++++ Data segment

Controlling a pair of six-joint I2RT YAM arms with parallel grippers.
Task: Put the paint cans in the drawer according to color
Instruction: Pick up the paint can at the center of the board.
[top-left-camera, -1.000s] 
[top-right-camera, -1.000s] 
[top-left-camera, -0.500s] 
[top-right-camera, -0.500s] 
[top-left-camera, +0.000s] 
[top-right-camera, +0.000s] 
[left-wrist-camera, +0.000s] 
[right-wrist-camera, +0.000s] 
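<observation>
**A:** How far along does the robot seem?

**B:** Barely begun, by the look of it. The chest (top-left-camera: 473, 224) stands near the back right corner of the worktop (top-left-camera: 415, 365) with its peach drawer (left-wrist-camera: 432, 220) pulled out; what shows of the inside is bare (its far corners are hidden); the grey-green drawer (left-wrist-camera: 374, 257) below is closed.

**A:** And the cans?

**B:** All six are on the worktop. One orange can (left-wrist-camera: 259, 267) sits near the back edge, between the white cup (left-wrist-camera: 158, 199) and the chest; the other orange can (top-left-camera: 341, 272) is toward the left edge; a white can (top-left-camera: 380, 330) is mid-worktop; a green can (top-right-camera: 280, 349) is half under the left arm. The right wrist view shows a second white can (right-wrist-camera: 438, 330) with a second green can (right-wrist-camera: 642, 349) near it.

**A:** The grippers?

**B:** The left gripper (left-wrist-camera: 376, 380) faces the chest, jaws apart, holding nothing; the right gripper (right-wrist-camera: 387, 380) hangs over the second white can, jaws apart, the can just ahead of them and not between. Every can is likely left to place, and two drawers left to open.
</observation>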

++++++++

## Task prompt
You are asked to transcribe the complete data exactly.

## Response area
Controlling a pair of six-joint I2RT YAM arms with parallel grippers.
Task: Put the paint cans in the drawer according to color
Instruction: Pick up the paint can at the center of the board.
[top-left-camera, -1.000s] 
[top-right-camera, -1.000s] 
[top-left-camera, -0.500s] 
[top-right-camera, -0.500s] 
[top-left-camera, +0.000s] 
[top-right-camera, +0.000s] 
[left-wrist-camera, +0.000s] 
[right-wrist-camera, +0.000s] 
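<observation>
**A:** How far along does the robot seem?

**B:** Barely begun, by the look of it. The chest (top-left-camera: 473, 224) stands near the back right corner of the worktop (top-left-camera: 415, 365) with its peach drawer (left-wrist-camera: 432, 220) pulled out; what shows of the inside is bare (its far corners are hidden); the grey-green drawer (left-wrist-camera: 374, 257) below is closed.

**A:** And the cans?

**B:** All six are on the worktop. One orange can (left-wrist-camera: 259, 267) sits near the back edge, between the white cup (left-wrist-camera: 158, 199) and the chest; the other orange can (top-left-camera: 341, 272) is toward the left edge; a white can (top-left-camera: 380, 330) is mid-worktop; a green can (top-right-camera: 280, 349) is half under the left arm. The right wrist view shows a second white can (right-wrist-camera: 438, 330) with a second green can (right-wrist-camera: 642, 349) near it.

**A:** The grippers?

**B:** The left gripper (left-wrist-camera: 376, 380) faces the chest, jaws apart, holding nothing; the right gripper (right-wrist-camera: 387, 380) hangs over the second white can, jaws apart, the can just ahead of them and not between. Every can is likely left to place, and two drawers left to open.
</observation>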

The answer has been given, and the exercise is complete.